Fiksi
Cerita Bersambung
Padang ibu kota Sumatera Barat, disanalah Hanafi menyelesaikan kuliahnya — penuh semangat, penuh impian. Namun setelah toga dilepas dan ijazah digenggam, kenyataan datang seperti pukulan ringan tapi pasti, mencari pekerjaan untuk membangun masa depan.
Jakarta menjadi pelabuhan pertama. Kota yang katanya kejam, tapi menyimpan banyak kemungkinan. Hanafi menumpang di rumah saudara sambil menyebar lamaran kerja ke berbagai instansi dan kantor. Setiap pagi ia naik bus kota, menggenggam map cokelat seperti menggenggam harapan.
Hingga suatu hari, ia dipanggil oleh sebuah instansi pemerintah. Ujian administrasi, tes tertulis, lalu wawancara. Ia tak terlalu yakin lolos. Tapi Tuhan seperti sedang membuka pintu kecil yang tak terlihat.
Beberapa minggu kemudian, surat panggilan itu datang. Resmi: diterima.
Tapi ia tidak akan ditempatkan di Jakarta. Sulawesi Tengah. Palu. Sebuah kota yang hanya ia dengar dari peta, dan tak pernah ia bayangkan akan menjadi bagian dari hidupnya.
Jarak mulai tumbuh di antara mereka.
Tapi di sanalah, justru tulisan-tulisan Hanafi lahir. Menulis dari catatan-catatan hati yang ia kirimkan untuk Dewi. Bukan puisi, bukan cerpen, hanya sepenggal kisah, sepenggal rindu, dan perenungan tentang hidup, cinta, dan waktu.
Setiap malam, sebelum tidur, Hanafi menulis.

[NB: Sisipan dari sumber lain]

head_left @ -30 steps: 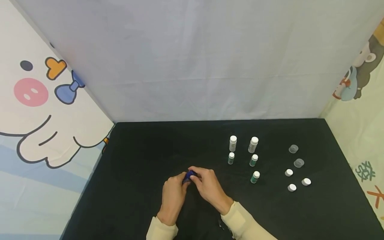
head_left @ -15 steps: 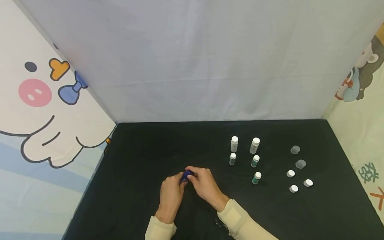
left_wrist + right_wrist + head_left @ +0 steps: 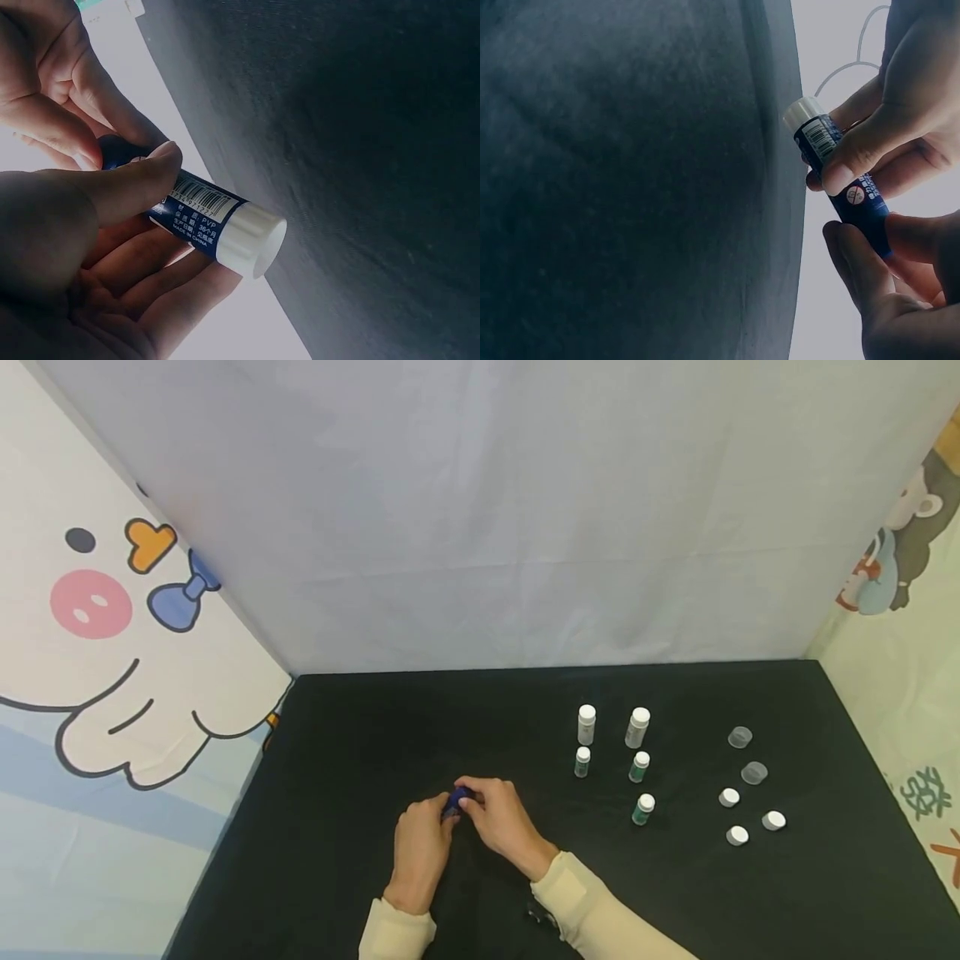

Kadang panjang, kadang hanya beberapa paragraf. Lalu ia kirimkan melalui surat, atau kadang lewat surel. Tak ada yang tahu, hanya Dewi.
"Jarak membuatku menulis, karena aku tak bisa bicara langsung.
Tapi menulis membuatku justru lebih jujur. Karena kata-kata yang kutulis tak bisa sembunyi di balik ekspresi. Di sinilah aku bisa mengatakan bahwa aku takut kehilanganmu. Tapi lebih takut kehilangan diriku sendiri jika berhenti mengejar mimpi."
Dewi selalu membalas dengan tenang. Singkat. Kadang ia hanya menjawab dengan satu kalimat:
“Aku baca semua yang kamu tulis.”
Itu cukup. Itu seperti pelukan dari jauh.
Tahun berikutnya, mereka menikah.
Bukan dengan pesta besar, hanya dengan syukur yang dalam.
Mereka masih hidup terpisah: Hanafi di Palu, Dewi di Jakarta. Tapi tulisan mereka menyatukan jarak. Dalam tulisan, mereka selalu pulang satu sama lain.
Hanafi menyadari sesuatu:
Menulis bukan hanya soal menyusun kalimat. Tapi soal keberanian mencurahkan isi hati — kepada seseorang yang berharga, kepada masa lalu yang belum selesai, dan akhirnya, kepada diri sendiri.
"Mungkin aku tak akan menjadi penulis bila tidak pernah jatuh cinta."
"Dan mungkin aku tak akan bisa menulis jujur, kalau Dewi tak pernah membaca."
Jakarta terasa makin jauh, begitu juga Palu.
Mereka memutuskan untuk tidak menunggu segalanya sempurna. Karena hidup, menurut Hanafi dan Dewi, bukan tentang menunggu semuanya siap — tapi tentang berani memulai dengan yang ada.
Setelah hampir satu tahun bekerja dan menabung, Hanafi mengumpulkan keberanian. Tidak ada cincin mahal. Tidak ada rencana pesta meriah. Hanya niat yang matang dan cinta yang dijaga dalam diam selama ini.
“Kita nikah di Padang saja, Di,” ucap Hanafi suatu malam lewat telepon.
“Sederhana, tapi penuh restu.”
“Aku siap,” jawab Dewi. Sesederhana itu. Dan sesungguhnya, semewah itulah maknanya.